WHAT TO DO:
In the records below, find each line that holds "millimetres" and return it.

=== RECORDS SUPPLIED ===

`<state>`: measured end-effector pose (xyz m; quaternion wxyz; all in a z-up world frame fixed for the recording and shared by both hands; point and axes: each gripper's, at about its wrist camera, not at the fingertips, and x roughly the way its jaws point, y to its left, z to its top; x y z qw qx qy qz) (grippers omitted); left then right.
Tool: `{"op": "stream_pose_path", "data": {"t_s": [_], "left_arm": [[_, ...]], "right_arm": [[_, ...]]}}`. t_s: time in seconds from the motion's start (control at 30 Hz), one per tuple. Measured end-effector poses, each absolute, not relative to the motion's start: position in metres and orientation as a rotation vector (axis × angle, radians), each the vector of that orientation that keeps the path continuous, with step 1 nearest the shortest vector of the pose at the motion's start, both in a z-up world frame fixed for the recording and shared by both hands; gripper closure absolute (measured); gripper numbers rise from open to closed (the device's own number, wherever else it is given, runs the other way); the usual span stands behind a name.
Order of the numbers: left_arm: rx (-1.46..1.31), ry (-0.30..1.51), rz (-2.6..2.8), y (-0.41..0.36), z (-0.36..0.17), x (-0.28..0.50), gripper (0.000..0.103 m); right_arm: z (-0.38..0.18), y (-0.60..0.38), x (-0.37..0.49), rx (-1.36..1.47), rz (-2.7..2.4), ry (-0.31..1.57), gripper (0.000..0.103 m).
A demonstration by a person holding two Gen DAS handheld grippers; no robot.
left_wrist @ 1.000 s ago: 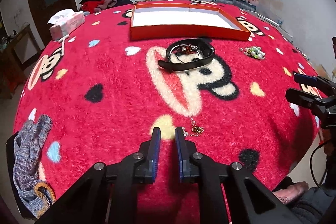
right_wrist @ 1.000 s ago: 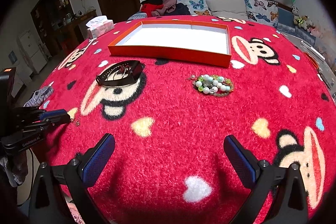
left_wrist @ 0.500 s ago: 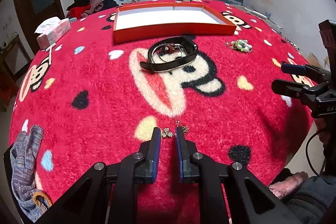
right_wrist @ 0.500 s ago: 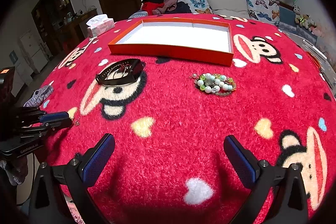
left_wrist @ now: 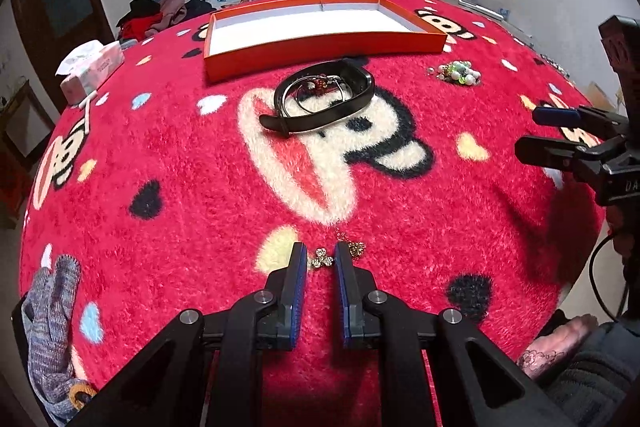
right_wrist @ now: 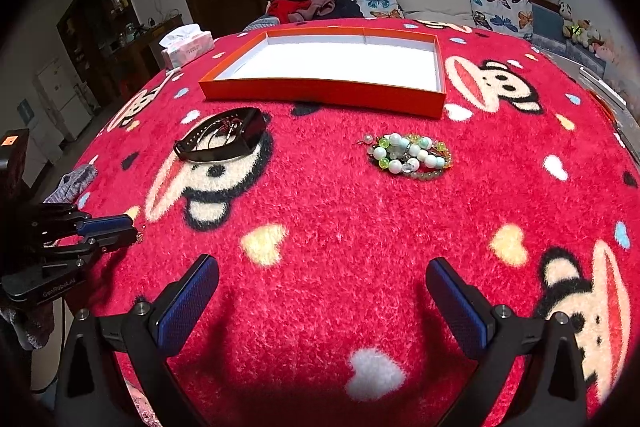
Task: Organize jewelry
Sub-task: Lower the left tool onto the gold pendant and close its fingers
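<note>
Left wrist: left gripper point(left_wrist: 321, 261) straddles gold necklace point(left_wrist: 323, 260); right gripper point(right_wrist: 320, 289) wide

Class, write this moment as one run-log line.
left gripper: narrow, astride gold chain, not clamped | right gripper: open, idle | orange tray: holds no jewelry

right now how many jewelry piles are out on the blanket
3: the gold chain between the left tongs, the black band holding rings, and the beads. The orange tray is empty.
</note>
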<state>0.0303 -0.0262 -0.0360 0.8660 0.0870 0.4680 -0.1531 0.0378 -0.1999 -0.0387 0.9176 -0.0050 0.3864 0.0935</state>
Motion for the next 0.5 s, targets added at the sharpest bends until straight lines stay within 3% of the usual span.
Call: {"op": "stream_pose_path", "data": {"t_s": [0.5], "left_arm": [[0.077, 0.935, -0.303, -0.005, -0.012, 0.027, 0.091]], "right_arm": [[-0.037, -0.214, 0.044, 0.012, 0.199, 0.791, 0.000]]}}
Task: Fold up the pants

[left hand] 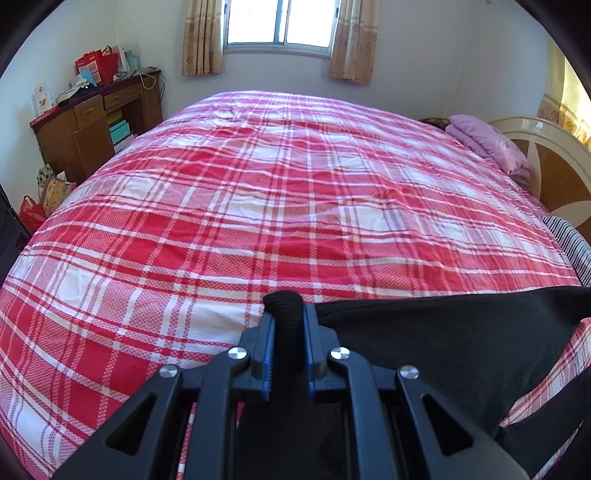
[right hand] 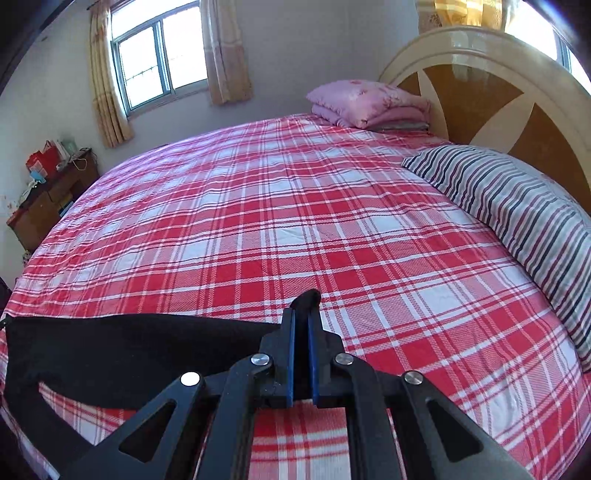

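I am holding a pair of black soft-fabric pants [left hand: 443,339] stretched between my two claws above the near edge of the bed, their taut edge running crosswise from one claw to the other. My left claw [left hand: 287,325] is pinching a thick ribbed bunch of the black cloth, and my right claw [right hand: 302,332] is pressed together on a thinner corner of it; below that edge the fabric is sagging toward the red and white plaid bedsheet [left hand: 258,206]. A pink folded quilt [right hand: 369,103] and a striped grey pillow [right hand: 517,206] are lying by the cream and brown wooden headboard [right hand: 498,96]. A brown wooden desk [left hand: 92,125] cluttered with red bags is standing under the curtained window [left hand: 280,22]; any writing there is too small for me to read
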Demonstrator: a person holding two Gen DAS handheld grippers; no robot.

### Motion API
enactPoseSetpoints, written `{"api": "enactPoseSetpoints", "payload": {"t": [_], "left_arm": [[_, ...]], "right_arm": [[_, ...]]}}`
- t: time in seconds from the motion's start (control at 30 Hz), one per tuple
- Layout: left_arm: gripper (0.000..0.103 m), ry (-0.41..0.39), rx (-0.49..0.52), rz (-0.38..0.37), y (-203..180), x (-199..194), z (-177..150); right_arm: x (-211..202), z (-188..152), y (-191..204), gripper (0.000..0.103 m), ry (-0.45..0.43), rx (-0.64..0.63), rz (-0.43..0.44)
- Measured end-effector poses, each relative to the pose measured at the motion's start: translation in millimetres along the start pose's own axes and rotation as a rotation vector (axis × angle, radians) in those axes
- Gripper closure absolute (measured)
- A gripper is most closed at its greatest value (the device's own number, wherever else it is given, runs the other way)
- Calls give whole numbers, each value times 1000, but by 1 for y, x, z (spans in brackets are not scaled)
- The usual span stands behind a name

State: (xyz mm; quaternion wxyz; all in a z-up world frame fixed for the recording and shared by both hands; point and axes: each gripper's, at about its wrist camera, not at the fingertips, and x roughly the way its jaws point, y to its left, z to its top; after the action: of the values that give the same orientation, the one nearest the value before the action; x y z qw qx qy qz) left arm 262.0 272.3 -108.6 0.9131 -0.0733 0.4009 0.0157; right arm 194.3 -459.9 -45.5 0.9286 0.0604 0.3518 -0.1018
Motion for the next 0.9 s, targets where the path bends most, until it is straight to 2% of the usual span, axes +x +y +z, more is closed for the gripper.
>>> {"api": "enactPoseSetpoints", "payload": {"t": [0.23,0.53,0.9], "left_arm": [[89,-62,-7,-31,2,-32,-4],[89,-123,-37,-86,13,-66,-23],[89,-178,-50,-161,28,-99,-72]], "right_arm": [[-47,-21,-6,97,-68,18,22],[-93,-60,-29,98,-114,72,30],[-125,-132,-60,99,-98,139,22]]}}
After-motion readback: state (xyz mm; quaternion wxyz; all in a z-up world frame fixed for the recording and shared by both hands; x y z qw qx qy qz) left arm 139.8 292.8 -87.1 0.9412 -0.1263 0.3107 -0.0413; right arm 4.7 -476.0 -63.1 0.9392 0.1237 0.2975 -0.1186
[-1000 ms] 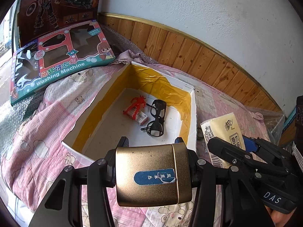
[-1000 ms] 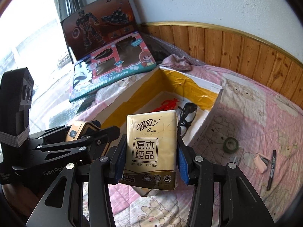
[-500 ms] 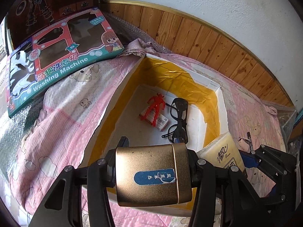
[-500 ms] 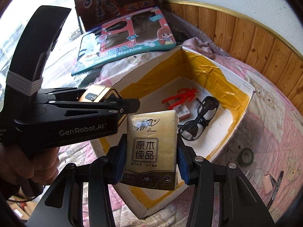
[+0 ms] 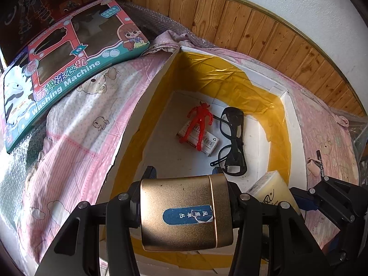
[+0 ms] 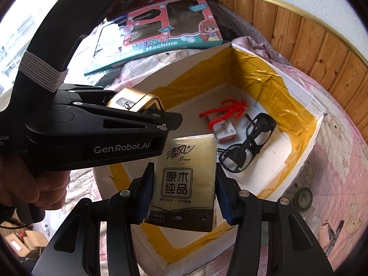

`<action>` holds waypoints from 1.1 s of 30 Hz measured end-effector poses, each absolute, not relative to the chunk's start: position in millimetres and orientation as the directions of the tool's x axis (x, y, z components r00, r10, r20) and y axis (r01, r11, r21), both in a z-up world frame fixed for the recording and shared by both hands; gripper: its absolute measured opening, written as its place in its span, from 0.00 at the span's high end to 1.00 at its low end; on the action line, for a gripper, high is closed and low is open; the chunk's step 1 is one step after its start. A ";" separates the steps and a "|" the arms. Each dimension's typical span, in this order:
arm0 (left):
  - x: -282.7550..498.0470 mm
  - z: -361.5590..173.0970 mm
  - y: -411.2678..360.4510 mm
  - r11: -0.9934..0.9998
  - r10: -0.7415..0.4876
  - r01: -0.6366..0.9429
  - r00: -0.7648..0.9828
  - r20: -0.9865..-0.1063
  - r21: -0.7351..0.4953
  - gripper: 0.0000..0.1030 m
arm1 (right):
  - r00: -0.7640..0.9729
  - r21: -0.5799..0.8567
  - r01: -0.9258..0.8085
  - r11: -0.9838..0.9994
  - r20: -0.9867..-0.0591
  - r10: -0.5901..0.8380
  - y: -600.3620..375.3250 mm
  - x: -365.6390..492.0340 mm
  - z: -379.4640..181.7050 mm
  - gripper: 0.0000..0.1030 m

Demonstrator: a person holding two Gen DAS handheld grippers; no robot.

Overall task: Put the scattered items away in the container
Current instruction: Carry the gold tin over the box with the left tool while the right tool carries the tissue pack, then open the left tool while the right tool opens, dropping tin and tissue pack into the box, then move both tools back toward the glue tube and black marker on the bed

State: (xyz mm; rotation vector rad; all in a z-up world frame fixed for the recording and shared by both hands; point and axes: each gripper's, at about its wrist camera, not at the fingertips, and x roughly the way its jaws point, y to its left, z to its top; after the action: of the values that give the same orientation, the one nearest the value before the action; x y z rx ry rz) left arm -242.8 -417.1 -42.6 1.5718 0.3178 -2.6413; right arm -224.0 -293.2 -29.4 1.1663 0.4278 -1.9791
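My left gripper [image 5: 185, 207] is shut on a gold metal case [image 5: 184, 211] with a blue label, held above the near end of the white box [image 5: 147, 92] lined with yellow tape. My right gripper [image 6: 184, 193] is shut on a beige tissue pack [image 6: 186, 184], also over the box's near end; the tissue pack [image 5: 271, 191] shows at lower right in the left wrist view. Inside the box lie a red toy figure [image 5: 197, 122] on a small white carton [image 5: 207, 141] and black glasses [image 5: 232, 142]. The left gripper [image 6: 142, 115] with the gold case [image 6: 131, 101] crosses the right wrist view.
The box rests on a pink quilt [image 5: 80, 119]. A "Washing Machine" toy box [image 5: 64, 53] lies at the far left. A tape roll [image 6: 303, 195], a pen [image 5: 320, 163] and a small pink item [image 5: 312, 168] lie on the quilt right of the box. Wood panelling [image 5: 253, 30] runs behind.
Both grippers have moved forward with their loads, from short of the box to above its near end. The box interior now fills the middle of both views.
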 end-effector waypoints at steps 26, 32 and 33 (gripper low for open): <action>-188.1 5.5 -408.5 -0.972 0.002 0.190 -0.578 -0.816 -0.137 0.30 | -0.312 0.370 0.624 -0.688 -0.689 -0.654 -222.8 -180.3 4.7 0.55; -159.2 11.9 -386.8 -0.980 0.005 0.156 -0.602 -0.798 -0.123 0.33 | -0.318 0.422 0.587 -0.691 -0.665 -0.676 -204.9 -147.9 -2.7 0.62; -153.4 13.8 -381.9 -0.981 0.000 0.152 -0.609 -0.793 -0.117 0.33 | -0.320 0.428 0.580 -0.693 -0.662 -0.677 -200.5 -143.3 -3.8 0.62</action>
State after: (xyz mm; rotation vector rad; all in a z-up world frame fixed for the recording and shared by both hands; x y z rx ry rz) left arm -153.4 -381.9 13.8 1.3455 0.2645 -2.7315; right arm -143.3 -200.5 -3.8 1.1077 -0.1425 -2.0622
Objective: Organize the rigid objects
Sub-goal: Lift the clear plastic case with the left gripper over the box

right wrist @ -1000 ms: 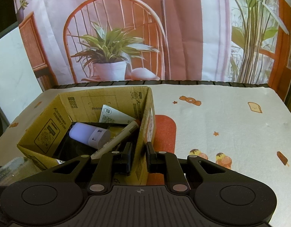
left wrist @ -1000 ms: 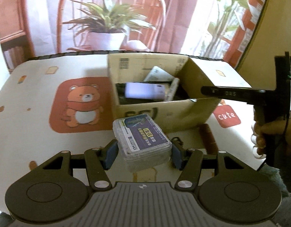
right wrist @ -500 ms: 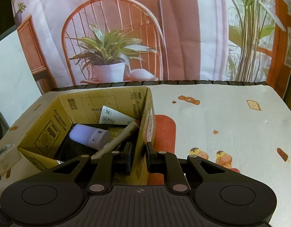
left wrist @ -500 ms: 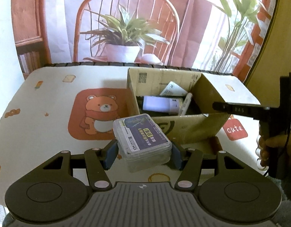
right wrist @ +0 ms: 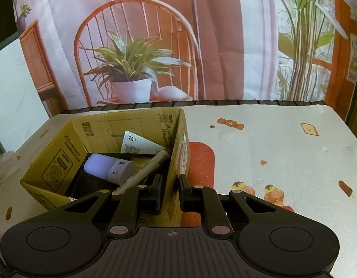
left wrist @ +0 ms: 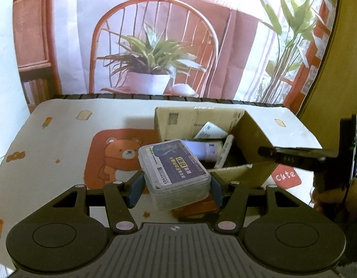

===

SOLUTION TO THE PROBLEM:
- Measured end-effector poses, each relative to the pose measured at the motion's start: translation in millimetres along the start pose's own axes and rotation as a rotation vector (axis × angle, radians) in those axes
`<action>` holds waypoints from 1.1 s of 30 Hz measured end-effector poses, each absolute, not relative to the chunk's start: position in millimetres and orientation as the directions of the tool's x axis (x, y, z components r00, r10, r20) and y axis (r01, r11, r21), both in a z-up world frame fixed for the recording and shared by both hands; gripper: its absolute measured opening, written as its place in its span, from 0.00 at the span's high end to 1.00 at its low end; on the action line, for a gripper, high is closed and low is open; the chunk's step 1 is one step after its start. A ";" separates the steps and a "|" the arms. Each dimension's typical span, in this order:

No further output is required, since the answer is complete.